### ACTION ITEM
Look for the line that contains "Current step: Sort"; output that line and every line after it exactly, through the final line of the material below, and nothing else.

### INPUT DATA
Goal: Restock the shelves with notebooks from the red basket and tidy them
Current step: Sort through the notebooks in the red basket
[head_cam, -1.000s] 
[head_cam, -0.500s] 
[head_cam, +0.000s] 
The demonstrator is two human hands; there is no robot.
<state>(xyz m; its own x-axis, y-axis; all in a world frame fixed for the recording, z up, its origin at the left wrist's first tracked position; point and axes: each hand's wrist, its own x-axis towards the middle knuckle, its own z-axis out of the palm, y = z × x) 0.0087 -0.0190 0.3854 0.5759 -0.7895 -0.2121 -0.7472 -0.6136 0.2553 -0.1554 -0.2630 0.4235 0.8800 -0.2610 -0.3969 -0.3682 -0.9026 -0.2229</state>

### WRITTEN RESPONSE
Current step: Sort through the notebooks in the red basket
[head_cam, -1.000s] 
[head_cam, -0.500s] 
[head_cam, +0.000s] 
The demonstrator is two human hands; there is no robot.
<state>(xyz m; its own x-axis, y-axis; all in a world frame fixed for the recording, z up, its origin at the left wrist's first tracked position; point and axes: each hand's wrist, its own x-axis towards the middle knuckle, its own z-axis out of the palm, y = z × x) 0.0087 -0.0190 0.3854 0.5759 -0.7895 -0.2121 -0.7472 -0.6136 0.2553 -0.1554 -0.2630 0.4235 0.8800 -0.2610 -0.3969 -0.3682 -0.9026 -0.2229</state>

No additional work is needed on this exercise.